異能があれば幸せとか言ったヤツ誰ですか??

頤親仁

第64話『排除』

「いやぁー、ちょっと買いすぎちゃったかな」
自分の手元から鉛直にぶら下がるビニール袋を眺めて、マサタはぼやいた。
だが、口でこそ後悔してる風を装ってはいるが、その口角は上がりきっており、まるで満足しきっている様だった。
すっかりと“大ファン”になっていたマサタにとって、アニメはもはや生活の一部と化していた。

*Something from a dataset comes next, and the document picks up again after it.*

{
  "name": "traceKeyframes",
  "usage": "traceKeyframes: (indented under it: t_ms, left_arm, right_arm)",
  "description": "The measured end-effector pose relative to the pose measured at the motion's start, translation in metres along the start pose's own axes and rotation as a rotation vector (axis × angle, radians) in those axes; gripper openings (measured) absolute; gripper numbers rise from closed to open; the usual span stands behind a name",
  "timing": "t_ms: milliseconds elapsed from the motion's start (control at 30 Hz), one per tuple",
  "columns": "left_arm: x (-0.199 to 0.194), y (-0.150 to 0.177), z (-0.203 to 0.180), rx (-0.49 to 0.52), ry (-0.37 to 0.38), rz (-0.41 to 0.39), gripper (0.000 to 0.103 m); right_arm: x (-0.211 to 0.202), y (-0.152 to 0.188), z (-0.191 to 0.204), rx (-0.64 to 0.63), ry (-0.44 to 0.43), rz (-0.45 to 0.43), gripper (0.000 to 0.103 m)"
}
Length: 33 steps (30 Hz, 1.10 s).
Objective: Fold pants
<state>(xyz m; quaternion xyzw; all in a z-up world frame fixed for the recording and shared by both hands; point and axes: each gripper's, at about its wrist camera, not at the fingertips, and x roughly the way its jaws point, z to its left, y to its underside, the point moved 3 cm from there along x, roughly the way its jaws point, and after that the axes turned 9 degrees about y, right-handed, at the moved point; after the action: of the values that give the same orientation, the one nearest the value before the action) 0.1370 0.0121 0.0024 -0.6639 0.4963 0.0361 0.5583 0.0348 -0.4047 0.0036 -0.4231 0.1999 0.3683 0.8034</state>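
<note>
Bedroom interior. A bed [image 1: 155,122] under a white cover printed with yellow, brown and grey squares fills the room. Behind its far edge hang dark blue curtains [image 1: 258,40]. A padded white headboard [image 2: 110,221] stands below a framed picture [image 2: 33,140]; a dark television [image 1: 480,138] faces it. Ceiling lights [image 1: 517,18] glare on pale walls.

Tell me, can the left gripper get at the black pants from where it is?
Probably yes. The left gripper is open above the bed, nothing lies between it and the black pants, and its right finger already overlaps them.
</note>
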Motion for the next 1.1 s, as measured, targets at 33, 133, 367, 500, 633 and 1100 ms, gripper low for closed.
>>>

そんなマサタも高校生になった。スクールバッグにはアニメキャラクターがプリントされた缶バッジとストラップが大量に付けられていた。
更にクリアファイルや下敷き、筆記用具に至るまでが、大好きなアニメのグッズであった。
行動原理は単純で、「好きなものに囲まれたい」という極めて一般的なもの。
きっとそう思ったことがある人も少なくないはずだ。特に、何かをこよなく愛したことがある人は。
例えばアイドルが好きなら、団扇やサイリウム。銃が好きなら、モデルガン。何かのマスコットキャラクターが好きなら、ぬいぐるみ。歌手ならCD、画家なら絵。と、いった様に、人は好きなものを自分の傍に置いておこうとするものである。
無論マサタも、その一つに過ぎない。
しかし不思議なことに、そんな誰もが抱いたことのある感情と、やったことのある行動を、表面化させてはならないと考えている人間が一定数存在している。
否。そう考えているのではない。彼らにとって重要なのは、表面化させたことではなく、どのような趣味を表面化させたかである。ある趣味は許され、また別の趣味は許されない。


結果から端的に言おう。マサタはいじめをうけた。